What happened? Last April, my dad had a little virus and got dehydrated. Because the medicine he is suppose to take for his low-functioning pituitary gland was out of whack, this dehydration quickly became bad and his sodium level dropped dramatically. This is called hyponatremia. In cases as extreme as his was, hyponatremia often causes death. He was taken to the hospital, where they brought his sodium levels back up to the normal range. When levels drop too low, and then are brought up too quickly — as in Dad’s case — this can result in central pontine myelinolysis.

When these sodium levels rise too quickly, it pulls water from brain cells. “Through a mechanism that is only partly understood, the shift in water and brain molecules leads to the destruction of myelin, a substance that surrounds and protects nerve fibers. Nerve cells (neurons) can also be damaged. Certain areas of the brain are particularly susceptible to myelinolysis, especially the part of the brainstem called the pons.” [quoted from here]

The most frequently noticed symptoms are impaired speech and difficulty swallowing. We did notice the impaired speech a little bit last year but it never seemed to get worse, and my dad didn’t seem to notice. Within the couple of months, however, it got significantly worse and his swallowing began to be severely impaired. He could not swallow well enough to eat or drink properly, which led to his getting dehydrated again (because hypopituitary medicines were still not being taken correctly). He lost a significant amount of weight, and at one point, my six-foot-tall father weighed just 126 pounds.

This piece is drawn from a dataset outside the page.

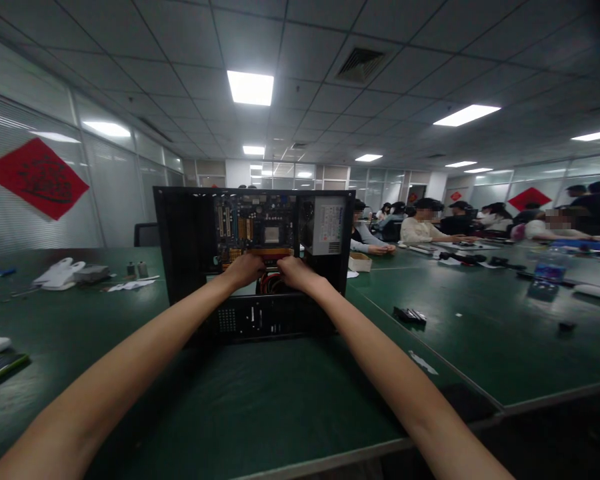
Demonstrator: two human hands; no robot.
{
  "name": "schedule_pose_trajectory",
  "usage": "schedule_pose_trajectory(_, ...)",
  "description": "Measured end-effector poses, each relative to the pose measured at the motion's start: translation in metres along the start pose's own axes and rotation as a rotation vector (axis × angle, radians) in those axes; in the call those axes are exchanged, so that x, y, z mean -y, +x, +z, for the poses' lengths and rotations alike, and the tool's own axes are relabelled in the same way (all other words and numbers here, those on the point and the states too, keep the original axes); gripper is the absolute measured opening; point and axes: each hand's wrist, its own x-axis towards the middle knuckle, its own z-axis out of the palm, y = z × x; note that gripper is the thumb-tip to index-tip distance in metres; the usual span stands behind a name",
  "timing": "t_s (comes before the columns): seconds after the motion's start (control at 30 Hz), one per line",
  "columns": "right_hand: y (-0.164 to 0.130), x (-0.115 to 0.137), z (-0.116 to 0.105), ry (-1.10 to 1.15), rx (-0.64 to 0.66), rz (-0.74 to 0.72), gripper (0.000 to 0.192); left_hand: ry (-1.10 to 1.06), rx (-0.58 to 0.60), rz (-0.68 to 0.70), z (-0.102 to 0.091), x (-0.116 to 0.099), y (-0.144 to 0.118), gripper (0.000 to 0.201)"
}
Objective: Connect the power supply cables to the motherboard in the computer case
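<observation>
A black computer case (183,247) stands on the green table with its open side toward me. Inside it is the motherboard (275,212), with a square metal-topped processor (272,235) near its middle. Both my hands reach in at the orange and red memory slots (275,253) along the board's lower edge. My left hand (246,270) is at the left end, fingers curled and pressed together. At the right end my right hand (297,272) is closed the same way. Whatever the fingertips grip is hidden. Bundled cables (271,284) lie just below, between the hands.
A silver power supply (327,225) fills the case's upper right. On the green table (260,400), a white plastic bag (60,273) lies left and a black part (410,315) right. A small box (360,262) stands behind the case. Several people sit along the right side.
</observation>
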Motion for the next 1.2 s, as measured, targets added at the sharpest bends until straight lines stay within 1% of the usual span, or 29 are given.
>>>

In the hospital this time around, they closely monitored Dad’s electrolyte and sodium levels, straightened out his medications, had him on an IV for fluids, and pureed all of his food to make it easier to swallow. They also did CT scans, MRI’s, EMG’s, barium swallow, and all sorts of blood work. After ruling out stroke, ALS (Lou Gerhig’s disease) and several other diseases, they were finally able to diagnose him.

epiglottisThe muscles in Dad’s throat are so weak and slow that the flap in the back of his throat that is suppose to cover the windpipe when he swallows is not able to do it’s job. As a result, he cannot drink liquids because he risks aspirating which would cause instant pneumonia. If his food is pureed, he is able to swallow it, so my sister found a great little food processor that does the job well. The doctors at the hospital want him to agree to have a feeding tube for liquids because it is unlikely that he can maintain a proper hydration level simply by what he eats. Dad really doesn’t want the feeding tube. As it is, he is embarrassed about his speech, and feels like he can never go out to eat again or sit at Waffle House sipping coffee with his buddies. I think a feeding tube would feel like the last straw in attempting to maintain his dignity. The hospital did release him, but with very strong cautions. He is being diligent about keeping up with how much liquid he is getting throughout the day, and will also have follow-ups with his doctors to make sure his medications are properly monitored.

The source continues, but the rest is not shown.